While President Roosevelt had wondered about the advisability of allowing bankrupt European nations to re-establish control over their colonies, Truman decided that not supporting the French in Indo-China against America’s erstwhile nationalist allies would run counter to the intentions of the Marshall Plan. Loss of Vietnam, Cambodia and Laos, his administration reasoned, would lead to a further French collapse in Algeria and then in France itself. Even when the French realized that the cost of retaining Southeast Asia was too great, they passed on the baton to the Americans who learned their lessons, not from the nationalists’ victory at Dien-bien-phu, but from the bloody and successful British assaults on Malaysian nationalists.

Moreover, by this time, an anti-communist Cold War mentality had become firmly established in the United States. The “loss” of China to the communists had so shaken the American government that officials began to re-associate nationalism and communism. Once this took hold, the reaction to nationalist-inspired uprisings from Vietnam to Iran to Congo to Cuba to Guyana was to send in American forces (either military or CIA counter-insurgency) to oppose them. With the world divided neatly into those aligned with the Soviet Union and those loyal to the US, the latter had become a major neo-colonial power.

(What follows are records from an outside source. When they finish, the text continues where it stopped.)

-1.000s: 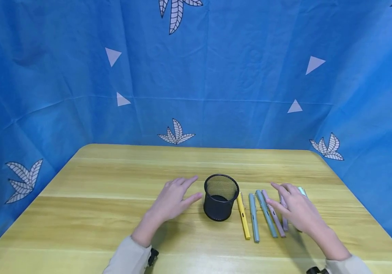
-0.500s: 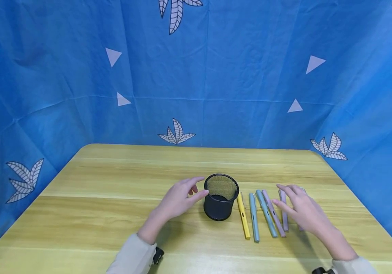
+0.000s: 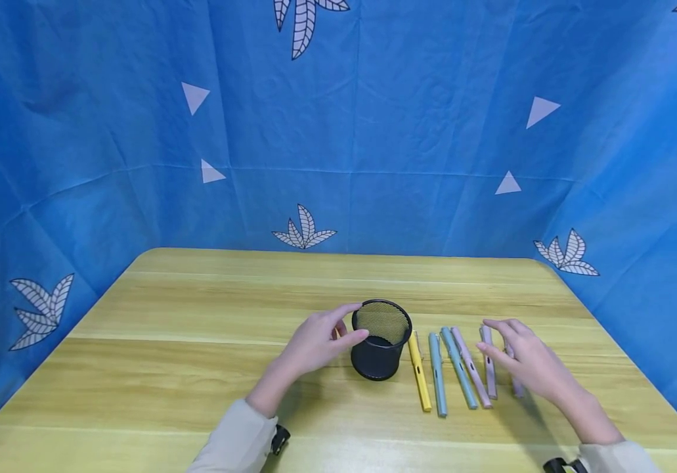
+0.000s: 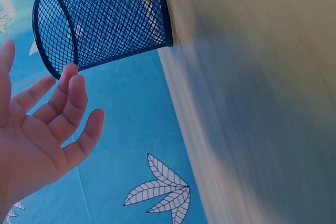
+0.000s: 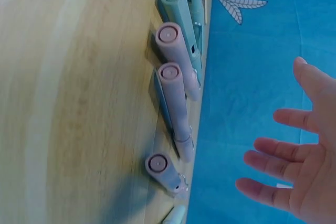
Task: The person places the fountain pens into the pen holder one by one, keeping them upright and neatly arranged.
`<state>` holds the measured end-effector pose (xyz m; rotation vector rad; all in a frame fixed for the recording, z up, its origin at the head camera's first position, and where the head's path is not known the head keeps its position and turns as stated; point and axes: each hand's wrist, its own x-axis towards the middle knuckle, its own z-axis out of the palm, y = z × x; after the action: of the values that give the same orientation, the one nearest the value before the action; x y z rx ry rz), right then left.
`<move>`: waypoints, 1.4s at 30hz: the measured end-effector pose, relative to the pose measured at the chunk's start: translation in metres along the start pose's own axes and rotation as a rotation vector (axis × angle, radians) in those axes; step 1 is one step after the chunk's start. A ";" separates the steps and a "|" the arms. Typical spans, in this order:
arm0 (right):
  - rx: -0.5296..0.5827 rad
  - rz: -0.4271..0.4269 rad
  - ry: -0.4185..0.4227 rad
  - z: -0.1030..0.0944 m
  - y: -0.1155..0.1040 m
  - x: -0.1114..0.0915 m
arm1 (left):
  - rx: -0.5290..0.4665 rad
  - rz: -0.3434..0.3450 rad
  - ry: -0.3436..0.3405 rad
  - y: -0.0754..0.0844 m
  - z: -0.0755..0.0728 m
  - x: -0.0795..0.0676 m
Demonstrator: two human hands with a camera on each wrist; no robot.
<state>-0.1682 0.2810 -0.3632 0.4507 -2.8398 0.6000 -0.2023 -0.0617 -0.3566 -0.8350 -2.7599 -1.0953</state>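
Observation:
A black mesh pen holder stands upright on the table. My left hand is at its left side, thumb and index fingertips right at the rim; in the left wrist view its loosely bent fingers overlap the rim's edge. Right of the holder lie capped pens in a row: a yellow pen, two blue-green pens and several lilac pens. My right hand hovers over the row's right end, fingers spread and holding nothing, partly hiding the rightmost lilac pen. A mint pen shows low in the right wrist view.
The wooden table runs back to a blue cloth printed with white leaves and triangles. The cloth also hangs along both sides. A dark strap sits at my left wrist.
My left hand has moved right, up to the holder's rim. My right hand has shifted slightly right over the pens, uncovering more of the lilac ones. Pens and holder stay put.

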 end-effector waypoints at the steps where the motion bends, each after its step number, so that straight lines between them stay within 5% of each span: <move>1: 0.006 0.003 -0.004 0.000 0.001 0.000 | 0.001 -0.002 -0.002 0.000 0.000 0.000; 42: -0.054 0.095 -0.120 -0.011 0.051 0.000 | 0.044 -0.071 -0.064 -0.001 0.007 0.008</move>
<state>-0.1839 0.3296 -0.3714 0.3550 -2.9977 0.5286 -0.2083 -0.0539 -0.3606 -0.7868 -2.8757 -1.0326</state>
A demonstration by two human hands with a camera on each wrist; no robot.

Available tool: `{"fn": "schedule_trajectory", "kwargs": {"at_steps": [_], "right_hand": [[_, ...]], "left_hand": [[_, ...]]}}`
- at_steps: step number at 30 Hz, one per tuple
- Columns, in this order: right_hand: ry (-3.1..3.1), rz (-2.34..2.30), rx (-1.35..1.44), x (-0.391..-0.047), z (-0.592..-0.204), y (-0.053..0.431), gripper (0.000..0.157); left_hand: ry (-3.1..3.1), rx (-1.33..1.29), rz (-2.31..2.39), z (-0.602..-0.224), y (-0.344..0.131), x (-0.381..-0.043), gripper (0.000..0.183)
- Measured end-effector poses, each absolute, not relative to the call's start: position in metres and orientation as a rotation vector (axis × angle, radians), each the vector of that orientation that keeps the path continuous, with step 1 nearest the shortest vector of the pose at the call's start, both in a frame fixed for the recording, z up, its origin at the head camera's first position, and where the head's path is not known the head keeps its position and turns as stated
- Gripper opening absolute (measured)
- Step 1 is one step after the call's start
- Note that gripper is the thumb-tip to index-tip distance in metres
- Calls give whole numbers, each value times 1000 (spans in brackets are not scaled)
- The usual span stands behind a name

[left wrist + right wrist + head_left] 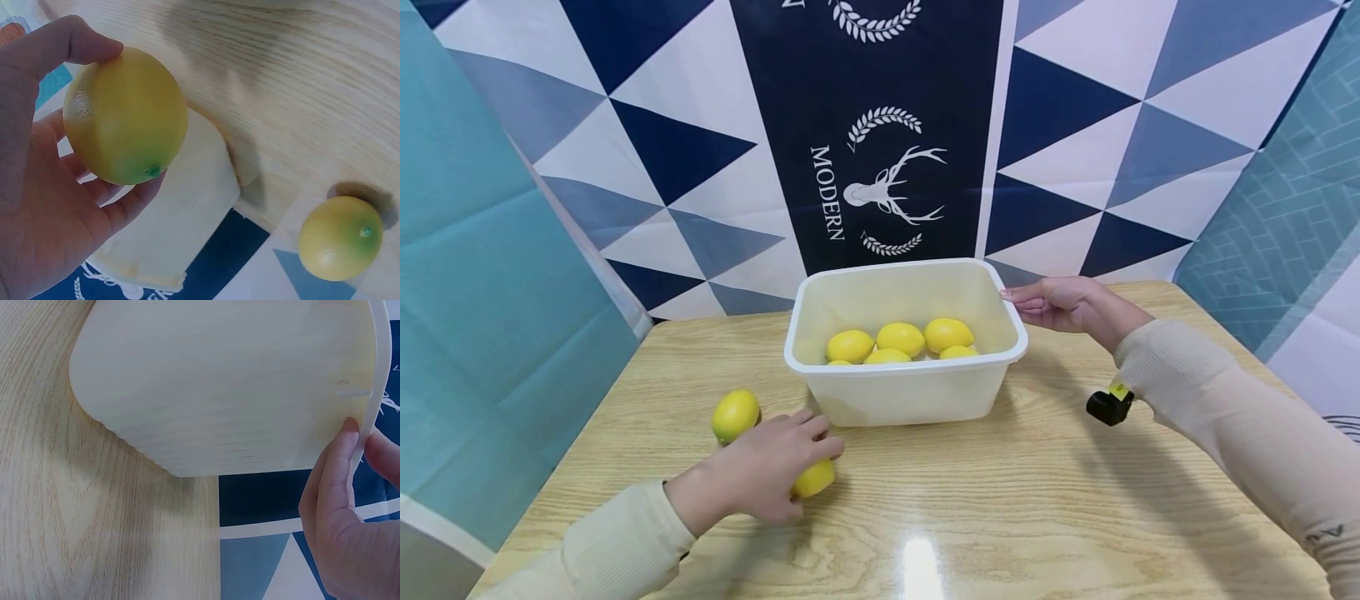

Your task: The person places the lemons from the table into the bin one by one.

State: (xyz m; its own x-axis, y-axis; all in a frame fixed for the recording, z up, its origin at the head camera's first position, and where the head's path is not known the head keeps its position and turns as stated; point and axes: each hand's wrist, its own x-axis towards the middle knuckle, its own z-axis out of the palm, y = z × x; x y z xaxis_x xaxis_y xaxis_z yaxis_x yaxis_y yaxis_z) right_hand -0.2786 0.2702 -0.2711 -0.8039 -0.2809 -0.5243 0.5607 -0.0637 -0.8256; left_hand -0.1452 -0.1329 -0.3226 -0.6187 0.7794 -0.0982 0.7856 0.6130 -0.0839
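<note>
A white plastic bin stands toward the back of the table with several yellow lemons lying inside it. In front of its left corner, my left hand grips a lemon between thumb and fingers; its green-tinged stem end shows in the left wrist view. A second loose lemon rests on the table just beyond that hand, left of the bin. My right hand pinches the bin's right rim, thumb over the edge and fingers against the outer wall.
The wooden table carries everything. A patterned cloth with triangles and a deer print hangs right behind the bin. Teal cloth borders the left side. A small black device hangs at the right wrist.
</note>
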Motion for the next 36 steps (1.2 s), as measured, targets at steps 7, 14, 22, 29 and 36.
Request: {"fn": "schedule_trajectory", "kwargs": {"at_steps": [7, 14, 22, 29, 36], "right_hand": [[1649, -1916, 298, -278, -271, 270, 17], [1642, -1915, 295, -279, -271, 270, 17], [1641, -1913, 282, -279, -271, 272, 17], [1629, -1921, 289, -278, -271, 272, 17], [1625, -1918, 285, -279, -272, 272, 19]], "left_hand": [[2774, 1383, -172, -313, -128, -142, 51], [2781, 1416, -197, -302, -123, -141, 47], [2760, 1493, -246, -285, -111, -144, 45], [2760, 1554, -246, -275, -102, -144, 45], [2772, 1573, -266, -264, -97, -148, 43]]}}
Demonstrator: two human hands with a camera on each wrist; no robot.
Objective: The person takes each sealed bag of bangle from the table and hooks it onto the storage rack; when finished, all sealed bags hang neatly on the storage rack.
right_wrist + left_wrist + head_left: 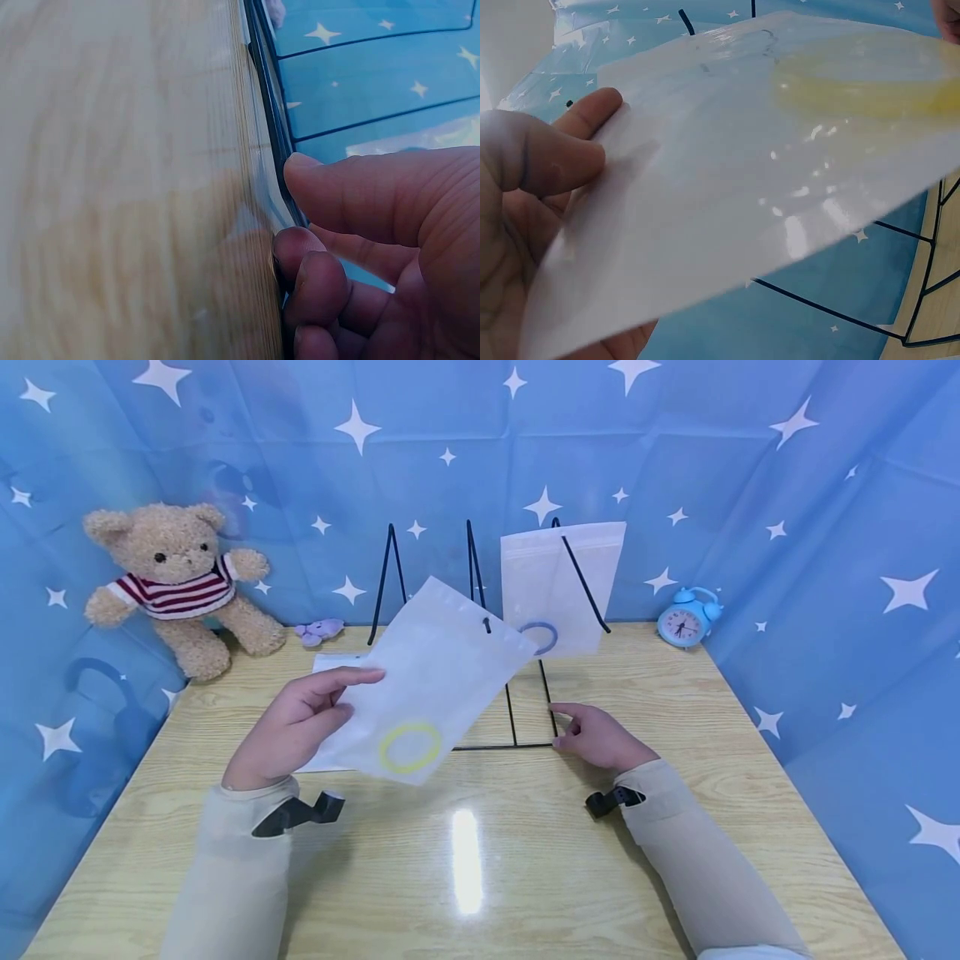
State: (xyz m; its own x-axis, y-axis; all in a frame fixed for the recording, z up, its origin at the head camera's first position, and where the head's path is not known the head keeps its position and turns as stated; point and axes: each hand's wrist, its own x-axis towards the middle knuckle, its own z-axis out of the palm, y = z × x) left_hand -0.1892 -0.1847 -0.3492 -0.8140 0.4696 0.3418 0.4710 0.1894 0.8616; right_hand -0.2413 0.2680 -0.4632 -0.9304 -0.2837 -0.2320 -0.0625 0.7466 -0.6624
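Note:
My left hand pinches the left edge of a translucent white zip bag, tilted in the air. Inside, near its lower end, shows a yellow ring. The middle prong of a black wire rack pokes out at the bag's upper edge; its upper part runs behind. A second white bag, with a blue ring at its bottom, hangs on the right prong. At the rack's front right corner, my right hand pinches the base wire between thumb and fingers.
More white bag or sheet material lies on the wood-grain table, partly hidden by the raised bag. A teddy bear and a small purple toy sit at back left. A blue alarm clock stands at back right.

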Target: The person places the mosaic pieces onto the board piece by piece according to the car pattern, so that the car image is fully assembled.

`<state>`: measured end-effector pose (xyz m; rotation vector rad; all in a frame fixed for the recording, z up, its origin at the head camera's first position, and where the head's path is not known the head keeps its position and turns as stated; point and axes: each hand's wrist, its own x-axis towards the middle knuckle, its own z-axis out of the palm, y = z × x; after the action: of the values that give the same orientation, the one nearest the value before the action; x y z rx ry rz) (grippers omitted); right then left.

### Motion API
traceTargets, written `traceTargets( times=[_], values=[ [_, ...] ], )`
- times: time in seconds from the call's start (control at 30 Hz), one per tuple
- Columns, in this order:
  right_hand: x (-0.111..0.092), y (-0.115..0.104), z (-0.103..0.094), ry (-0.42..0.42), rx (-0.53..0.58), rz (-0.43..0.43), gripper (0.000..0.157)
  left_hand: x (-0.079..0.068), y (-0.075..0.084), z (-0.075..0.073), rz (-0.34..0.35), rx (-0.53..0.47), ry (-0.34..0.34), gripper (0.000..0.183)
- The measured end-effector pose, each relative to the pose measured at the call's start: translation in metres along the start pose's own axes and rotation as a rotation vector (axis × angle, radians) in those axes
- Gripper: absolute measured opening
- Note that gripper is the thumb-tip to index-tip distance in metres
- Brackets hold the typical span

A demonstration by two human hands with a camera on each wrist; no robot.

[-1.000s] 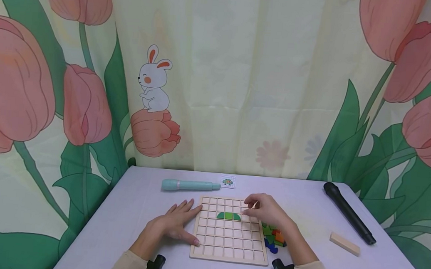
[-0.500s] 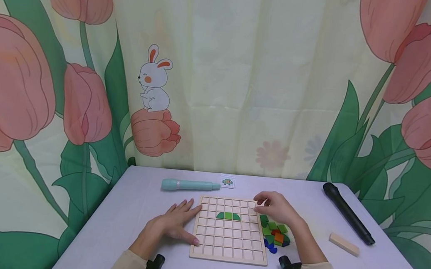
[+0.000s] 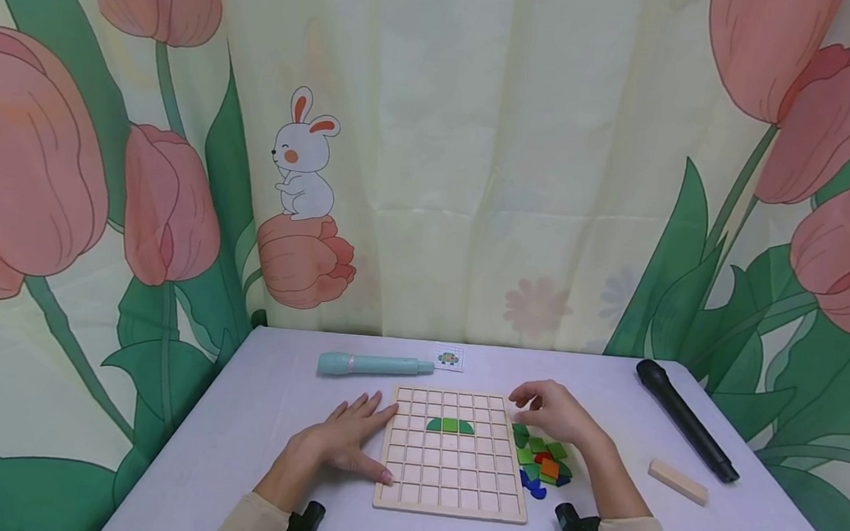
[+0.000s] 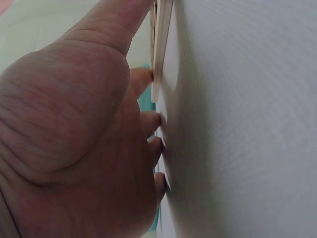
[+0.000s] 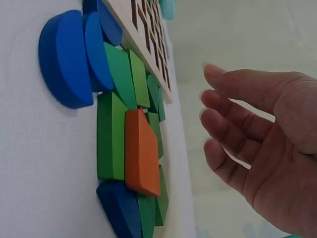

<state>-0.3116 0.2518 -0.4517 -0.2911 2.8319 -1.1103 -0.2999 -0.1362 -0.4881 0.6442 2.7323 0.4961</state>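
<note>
A wooden grid board (image 3: pixel 450 498) lies flat on the table. One row of it holds a light green square block (image 3: pixel 450 425) between two dark green quarter-round blocks (image 3: pixel 433 425). My left hand (image 3: pixel 346 437) rests spread at the board's left edge, thumb and index finger touching the frame, the other fingertips on the table in the left wrist view. My right hand (image 3: pixel 551 410) hovers beyond the board's upper right corner, fingers loosely bent, nothing between them. Below it lies a pile of green, red, orange and blue blocks; an orange block (image 5: pixel 142 153) and a blue half-round block (image 5: pixel 65 59) show closely.
A teal tube-shaped object (image 3: pixel 375 366) and a small pattern card (image 3: pixel 449 358) lie behind the board. To the right are a wooden strip (image 3: pixel 679 481) and a black microphone-like stick (image 3: pixel 688 420). A tulip-printed curtain (image 3: pixel 446 176) hangs behind the table.
My right hand has moved right, from over the board to beyond its upper right edge, uncovering more of the block pile. The left hand has stayed in place.
</note>
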Motion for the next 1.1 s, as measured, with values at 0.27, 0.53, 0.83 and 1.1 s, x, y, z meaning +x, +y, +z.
traceTargets(
  times=[0.27,0.53,0.83,1.1],
  values=[
    [0.001,0.009,0.001,-0.025,-0.006,0.044,0.027,0.001,-0.002,0.001,-0.005,-0.005,-0.003,0.122],
    [0.000,0.015,0.003,-0.047,0.015,0.090,0.024,0.002,-0.003,0.002,-0.005,-0.002,-0.004,0.123],
    [0.001,0.019,0.006,-0.064,0.013,0.128,0.020,0.002,-0.003,0.003,-0.007,0.002,-0.008,0.122],
    [-0.001,0.017,0.006,-0.056,-0.029,0.136,0.019,0.003,-0.003,0.003,-0.006,0.001,-0.007,0.123]
  ],
)
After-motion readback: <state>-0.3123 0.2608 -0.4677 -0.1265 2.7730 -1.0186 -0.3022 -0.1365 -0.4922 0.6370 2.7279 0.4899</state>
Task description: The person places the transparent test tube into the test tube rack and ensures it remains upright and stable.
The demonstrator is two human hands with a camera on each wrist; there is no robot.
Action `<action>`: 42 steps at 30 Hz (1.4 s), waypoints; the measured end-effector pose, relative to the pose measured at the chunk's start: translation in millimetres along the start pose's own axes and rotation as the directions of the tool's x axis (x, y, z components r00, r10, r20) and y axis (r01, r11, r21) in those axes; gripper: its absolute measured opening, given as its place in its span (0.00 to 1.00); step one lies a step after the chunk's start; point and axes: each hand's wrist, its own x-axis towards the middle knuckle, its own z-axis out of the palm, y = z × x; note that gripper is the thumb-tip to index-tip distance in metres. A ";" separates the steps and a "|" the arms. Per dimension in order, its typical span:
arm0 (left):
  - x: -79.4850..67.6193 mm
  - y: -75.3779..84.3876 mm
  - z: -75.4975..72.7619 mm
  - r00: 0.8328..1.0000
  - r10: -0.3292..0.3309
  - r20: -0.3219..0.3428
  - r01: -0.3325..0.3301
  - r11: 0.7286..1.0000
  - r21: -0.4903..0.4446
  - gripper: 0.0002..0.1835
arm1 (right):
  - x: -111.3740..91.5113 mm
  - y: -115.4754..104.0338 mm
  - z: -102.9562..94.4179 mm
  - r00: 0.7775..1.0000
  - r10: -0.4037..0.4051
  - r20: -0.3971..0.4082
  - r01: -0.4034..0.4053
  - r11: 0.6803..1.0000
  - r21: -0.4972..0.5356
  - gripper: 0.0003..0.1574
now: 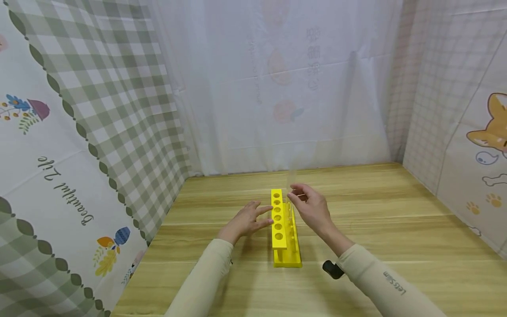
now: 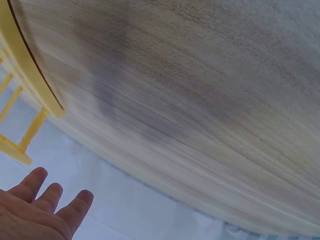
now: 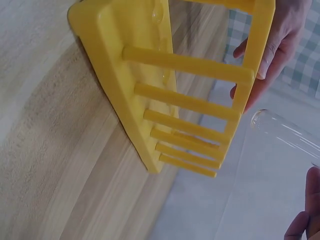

Defeat in Vietnam shook American anti-nationalist resolve for a few years, but Reagan’s destabilization of Grenada and continued tolerance of apartheid in South Africa showed that the connections were still largely in place. The collapse of the Soviet Union and the end of apartheid in South Africa, however, opened up new possibilities.

Anti-communists like Marcos in the Philippines were no longer indispensable, while military bases could no longer be imposed on an independent country.

The language of neo-colonialism and imperialism shifted in the 1990s to a more valuefree language of globalization. Yet, many legacies of colonialism and American support for other colonizers remain. Capital, largely in the form of multinational corporations, can now move more freely between nations, and those who profit from them are not exclusively Americans, but those who do the labor cannot move about so freely Wealthier nations retain barriers to entry, ensuring that large exploitable pools of labor are available outside their borders to be used as migrants within the US when desirable, or as cheap laborers for a plant that has relocated outside the country Profiting from cheap labor remains as important now as it was in the heyday of colonialism. As the “Made in USA” label has become a valuable asset for an article of clothing sold in America, it has become clear, however, that some of the best department stores are selling goods produced by the sweatshop labor of immigrants in the US, or by such laborers in places like Guam, Saipan, or other American territories.

The policies of US drug-enforcement agencies from Colombia to Panama and relations with Castro’s Cuba (for example, the Helms-Burton Act) provide a barometer of the level of American postcolonial policies. Anti-colonialism can still be a useful banner—as in American complaints about Chinese rule in Tibet—yet it represents a strategic interest to be balanced against others, as American silence on East Timorese bloodletting reaffirmed.

Finally, both media and business underpin a cultural hegemony that is read as a neocolonial strategy by many who oppose the new American colossus and its values, even as their nations may acquire or emulate them. The processes and terms of colonialism have changed over time, but their silent and deadly entanglement with the American dream remains problematic and compelling.